Diana Kinnert (born February 16, 1991) is a German political writer.

==Early life and education==
Kinnert was born on February 16, 1991, in Wuppertal. She studied social sciences at the University of Cologne and the Free University of Berlin, and she graduated with a social science degree from the University of Göttingen in 2013. She also holds a certificate in social sciences from the University of Amsterdam.

==Career==
In 2008 or 2009, Kinnert joined the Christian Democratic Union of Germany. In April 2015, Kinnert began to work for the then-Vice President of the Bundestag, Peter Hintze. For 2 years, starting in July 2015, Kinnert headed his parliamentary office. This made her the youngest ever Bundestag chief of staff.
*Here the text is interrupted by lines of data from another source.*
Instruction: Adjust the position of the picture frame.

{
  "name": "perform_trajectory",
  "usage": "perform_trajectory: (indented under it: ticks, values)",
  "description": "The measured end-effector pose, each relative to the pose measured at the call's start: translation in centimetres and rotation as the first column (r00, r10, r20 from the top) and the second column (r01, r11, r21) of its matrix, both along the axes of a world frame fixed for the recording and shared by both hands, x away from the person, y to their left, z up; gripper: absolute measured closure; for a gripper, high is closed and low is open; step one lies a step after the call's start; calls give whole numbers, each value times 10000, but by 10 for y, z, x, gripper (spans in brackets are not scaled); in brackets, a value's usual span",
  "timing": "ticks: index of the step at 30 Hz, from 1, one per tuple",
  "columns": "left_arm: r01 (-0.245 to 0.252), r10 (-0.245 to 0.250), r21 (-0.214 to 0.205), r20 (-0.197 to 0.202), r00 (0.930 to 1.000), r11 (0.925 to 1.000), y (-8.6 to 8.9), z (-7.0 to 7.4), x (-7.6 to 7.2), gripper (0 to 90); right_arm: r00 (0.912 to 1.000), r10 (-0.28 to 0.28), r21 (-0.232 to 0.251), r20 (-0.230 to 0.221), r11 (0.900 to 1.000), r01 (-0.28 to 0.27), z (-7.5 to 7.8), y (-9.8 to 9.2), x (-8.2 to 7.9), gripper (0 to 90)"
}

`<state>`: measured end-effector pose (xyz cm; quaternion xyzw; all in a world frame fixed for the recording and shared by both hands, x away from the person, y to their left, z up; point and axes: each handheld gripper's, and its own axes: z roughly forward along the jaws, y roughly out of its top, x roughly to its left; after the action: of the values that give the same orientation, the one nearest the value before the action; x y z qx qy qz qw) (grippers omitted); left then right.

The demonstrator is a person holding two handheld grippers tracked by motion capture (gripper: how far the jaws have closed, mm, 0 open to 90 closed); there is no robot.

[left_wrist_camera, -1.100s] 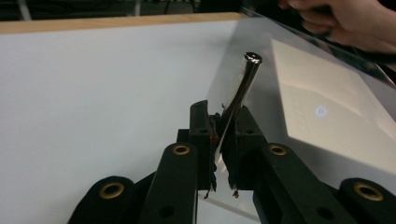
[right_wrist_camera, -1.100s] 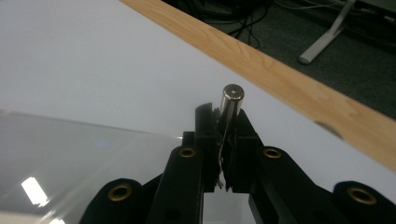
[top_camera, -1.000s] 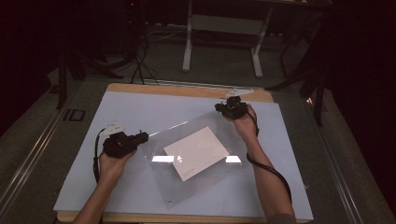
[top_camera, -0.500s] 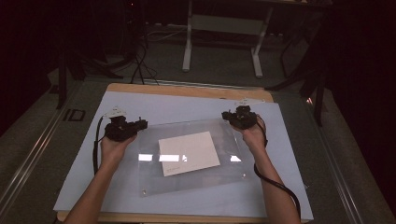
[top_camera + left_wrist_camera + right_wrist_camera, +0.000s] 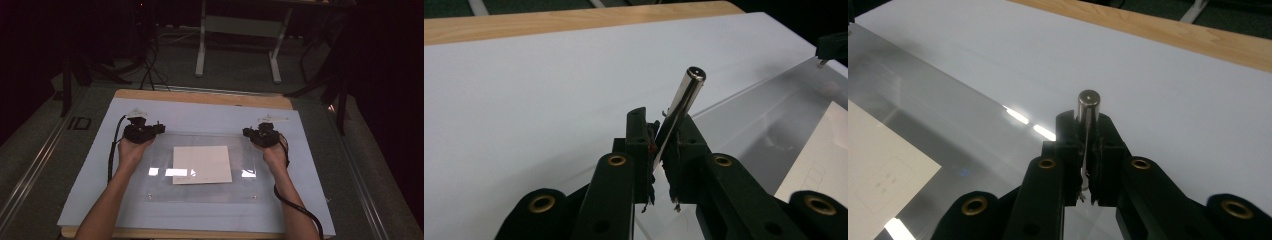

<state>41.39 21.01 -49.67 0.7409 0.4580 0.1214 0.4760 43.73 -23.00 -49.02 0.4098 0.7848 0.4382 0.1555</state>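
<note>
Clear acrylic sheet (image 5: 200, 170) lies flat mid-desk (image 5: 310, 150), white paper (image 5: 202, 164) at its centre. Left tool (image 5: 159, 128) clamps a metal pin (image 5: 684, 100) at the sheet's far left corner — right tool (image 5: 248, 133) clamps another pin (image 5: 1087, 112) at the far right corner.

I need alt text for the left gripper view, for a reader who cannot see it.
The left gripper has its two black jaws closed on a shiny metal pin that tilts up to the right. Behind lie a white table cover, a clear plastic sheet and a wooden table edge.
</note>
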Motion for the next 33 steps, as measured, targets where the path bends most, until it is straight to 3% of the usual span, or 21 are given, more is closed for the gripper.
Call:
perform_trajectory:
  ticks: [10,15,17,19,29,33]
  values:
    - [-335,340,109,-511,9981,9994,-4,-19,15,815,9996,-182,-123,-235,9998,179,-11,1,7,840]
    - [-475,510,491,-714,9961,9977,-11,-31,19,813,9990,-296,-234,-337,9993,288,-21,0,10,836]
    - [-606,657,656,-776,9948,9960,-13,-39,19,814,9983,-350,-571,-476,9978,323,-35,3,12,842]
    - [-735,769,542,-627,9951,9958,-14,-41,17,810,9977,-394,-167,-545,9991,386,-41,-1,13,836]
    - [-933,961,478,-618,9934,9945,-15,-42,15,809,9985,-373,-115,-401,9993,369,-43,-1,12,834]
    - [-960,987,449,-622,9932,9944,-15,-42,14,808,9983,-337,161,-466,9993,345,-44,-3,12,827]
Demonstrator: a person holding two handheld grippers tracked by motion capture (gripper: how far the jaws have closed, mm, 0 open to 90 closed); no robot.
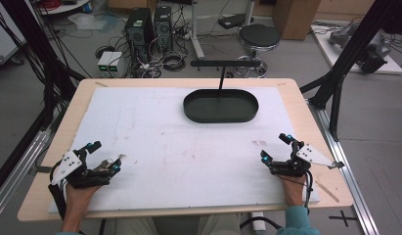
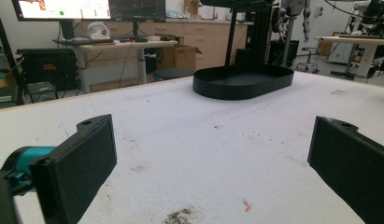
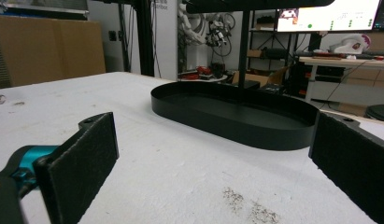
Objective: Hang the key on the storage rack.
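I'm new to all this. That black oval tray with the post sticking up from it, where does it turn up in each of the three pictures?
High view: the black oval tray sits at the far middle of the white table top.
Left gripper view: upper middle, right of centre, beyond the open fingers.
Right gripper view: centre, closer and larger.
Shared landmark: the upright black post rising from the tray.

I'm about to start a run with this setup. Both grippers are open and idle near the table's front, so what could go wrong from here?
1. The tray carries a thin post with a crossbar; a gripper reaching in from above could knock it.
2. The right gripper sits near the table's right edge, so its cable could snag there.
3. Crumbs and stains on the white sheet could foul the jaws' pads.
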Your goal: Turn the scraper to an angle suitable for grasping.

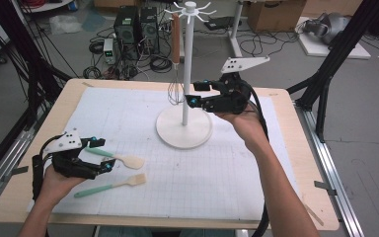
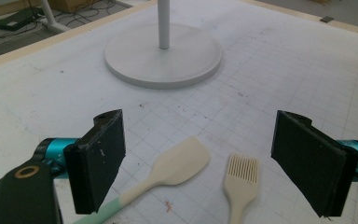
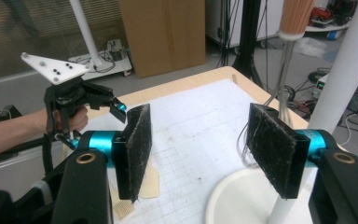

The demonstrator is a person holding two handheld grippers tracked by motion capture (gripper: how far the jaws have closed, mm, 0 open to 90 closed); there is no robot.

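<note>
Left gripper [image 1: 101, 154]: lower left of the high view, jaws spread, nothing clasped.
Right gripper [image 1: 201, 94]: centre right, beside the stand [image 1: 184, 129], jaws apart and empty.
Spatula [image 2: 179, 163]: low centre of the left gripper view, between the jaws, untouched.
Brush [image 2: 241, 177]: just beside it.
Whisk [image 1: 176, 59]: hangs from the stand's top.
Writing: none readable.
Open room: gridded mat [image 1: 227, 173] bare at lower right.
</note>
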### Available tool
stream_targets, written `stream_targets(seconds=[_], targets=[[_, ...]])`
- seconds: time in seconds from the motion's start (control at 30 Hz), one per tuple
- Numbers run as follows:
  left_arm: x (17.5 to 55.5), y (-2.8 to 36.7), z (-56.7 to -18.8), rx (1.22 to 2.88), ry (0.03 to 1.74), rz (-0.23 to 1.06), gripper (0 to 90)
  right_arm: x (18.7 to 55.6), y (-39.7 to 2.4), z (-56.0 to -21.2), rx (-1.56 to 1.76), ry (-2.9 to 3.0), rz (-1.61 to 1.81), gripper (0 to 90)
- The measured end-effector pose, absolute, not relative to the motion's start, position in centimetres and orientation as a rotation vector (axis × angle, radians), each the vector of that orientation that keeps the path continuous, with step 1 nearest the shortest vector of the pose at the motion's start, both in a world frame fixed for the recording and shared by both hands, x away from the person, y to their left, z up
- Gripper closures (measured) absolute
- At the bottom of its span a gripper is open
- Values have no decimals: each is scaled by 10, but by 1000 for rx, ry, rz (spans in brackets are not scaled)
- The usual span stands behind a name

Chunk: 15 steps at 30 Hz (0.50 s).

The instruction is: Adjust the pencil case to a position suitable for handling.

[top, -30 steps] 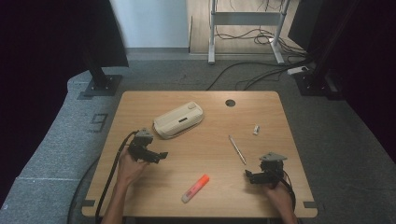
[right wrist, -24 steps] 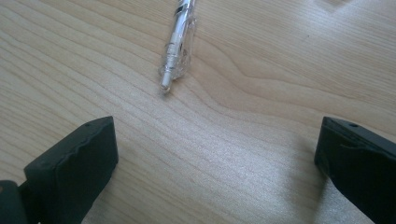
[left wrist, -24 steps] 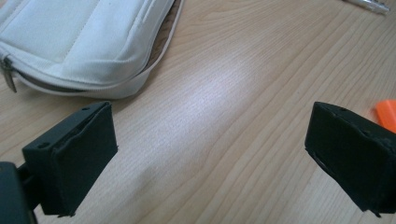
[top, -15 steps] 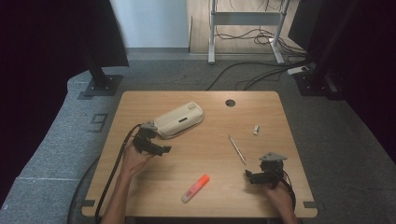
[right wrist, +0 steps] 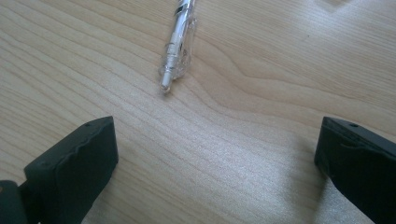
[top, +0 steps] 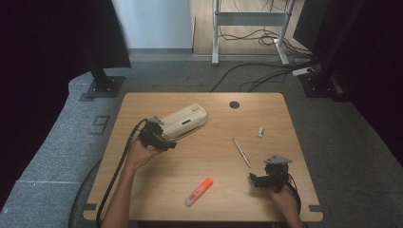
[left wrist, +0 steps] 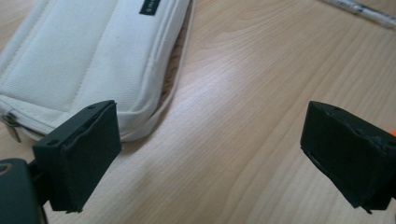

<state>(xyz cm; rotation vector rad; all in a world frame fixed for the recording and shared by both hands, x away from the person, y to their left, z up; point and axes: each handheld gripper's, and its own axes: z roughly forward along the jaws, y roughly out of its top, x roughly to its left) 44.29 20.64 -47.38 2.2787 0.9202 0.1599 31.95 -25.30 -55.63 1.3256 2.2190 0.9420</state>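
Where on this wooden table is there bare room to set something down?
The widest bare patch on the light wooden table lies mid-table, between the cream fabric pencil pouch, the clear plastic pen and the orange highlighter marker. The far right corner past the small white eraser is also free. It is crowded where the left tool meets the pouch.

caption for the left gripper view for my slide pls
Open left gripper above the wooden table, beside the white pencil case.

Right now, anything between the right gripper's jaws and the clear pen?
Nothing. In the right gripper view only bare wood separates the right gripper, jaws open, from the clear pen. The high view agrees: bare table between them.
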Motion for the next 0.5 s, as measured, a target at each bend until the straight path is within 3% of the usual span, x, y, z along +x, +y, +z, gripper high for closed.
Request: stream_targets(seconds=[0.5], targets=[[478,186,-458,2307,882,180,111,320,-253,-556,1325,2219,942,0]])
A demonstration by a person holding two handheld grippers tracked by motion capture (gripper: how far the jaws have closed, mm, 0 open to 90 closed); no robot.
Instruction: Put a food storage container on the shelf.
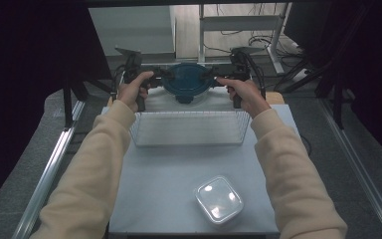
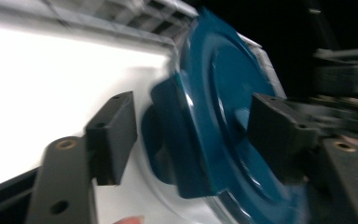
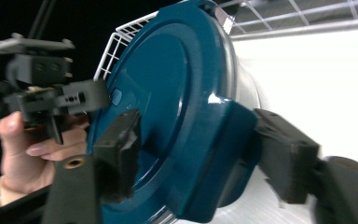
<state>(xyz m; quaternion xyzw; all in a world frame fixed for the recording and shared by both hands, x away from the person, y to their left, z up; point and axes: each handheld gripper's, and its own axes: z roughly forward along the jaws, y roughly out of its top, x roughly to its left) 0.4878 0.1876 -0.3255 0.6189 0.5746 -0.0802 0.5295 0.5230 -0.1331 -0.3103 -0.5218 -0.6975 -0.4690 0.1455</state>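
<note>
Both grippers, left (image 1: 155,78) and right (image 1: 218,78), jaws apart astride the side clips of the teal-lidded container (image 1: 185,82) beyond the wire basket (image 1: 189,128); risk of tipping if released unevenly.

1. Left tool view: the teal lid (image 2: 223,121) is smeared with motion blur, its bottom cut off by the frame.
2. High view: that lid's clear container is mostly hidden behind the wire basket (image 1: 189,129).
</note>
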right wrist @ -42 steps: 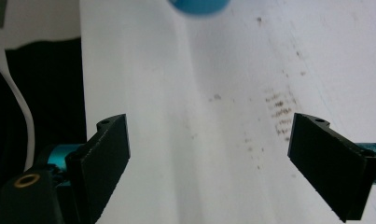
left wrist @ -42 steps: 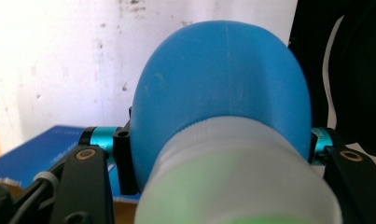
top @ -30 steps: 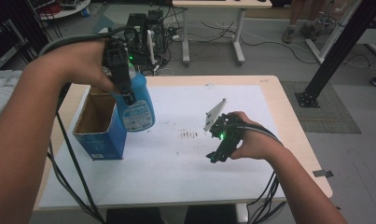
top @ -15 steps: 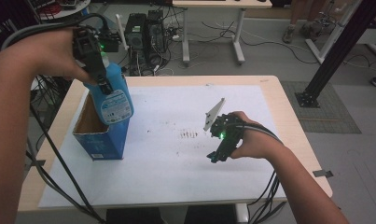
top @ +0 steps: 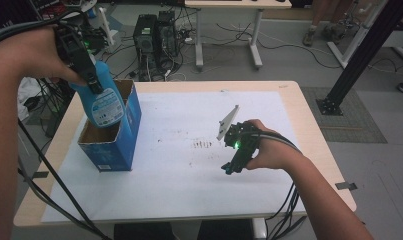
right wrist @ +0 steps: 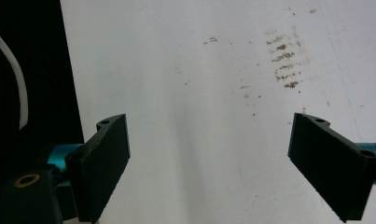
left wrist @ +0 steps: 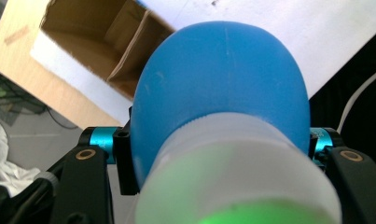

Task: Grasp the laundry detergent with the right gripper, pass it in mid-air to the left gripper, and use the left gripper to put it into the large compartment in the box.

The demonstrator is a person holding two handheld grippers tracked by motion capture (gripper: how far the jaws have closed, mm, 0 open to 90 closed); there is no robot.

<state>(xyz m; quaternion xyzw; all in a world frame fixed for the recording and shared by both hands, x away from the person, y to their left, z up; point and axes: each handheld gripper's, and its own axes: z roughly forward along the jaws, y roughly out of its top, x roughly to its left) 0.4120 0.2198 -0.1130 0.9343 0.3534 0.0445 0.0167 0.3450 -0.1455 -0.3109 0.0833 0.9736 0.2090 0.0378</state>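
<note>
Bottle: blue bottle (top: 103, 100), clamped in your left gripper (top: 81, 55), hangs tilted over the open top of the blue carton (top: 121, 145).
Left jaws: closed tight on the bottle's sides below its white cap (left wrist: 237, 182).
Right gripper (top: 237, 152): jaws wide apart, nothing between them, low over the white sheet (top: 189, 175).
Surface: brown smudges (top: 204, 144) on the sheet; wooden table (top: 309, 125) beneath.
Room: computer towers (top: 154, 32), cables on grey floor.
</note>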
In 2017, Kinnert published the book Für die Zukunft seh' ich schwarz: Plädoyer für einen modernen Konservatismus (I see black for the future: A plea for modern conservatism), the title of which is a reference to the CDU's official party color, as well as her belief that party reform was needed within the CDU. The book was published by Rowohlt Verlag. In 2019, Paul Ziemiak appointed Kinnert as a member of the Federal Committee on Social Cohesion.

== Alleged plagiarism ==
In May 2022, Kinnert's books Für die Zukunft seh' ich schwarz (The Future looks Black to Me) from 2017 and Die neue Einsamkeit (The New Loneliness) from 2021 came under scrutiny for plagiarism, with over 200 instances highlighted as "extensively copied" from several German publicists and from Wikipedia after allegations by media researcher Stefan Weber. Kinnert apologized, Hoffmann und Campe withdrew the 2021 book.

Until the plagiarism scandal, Kinnert was a frequent media commentator on German public policy, the future of party politics and particularly conservatism in Germany, and the internal culture of the CDU.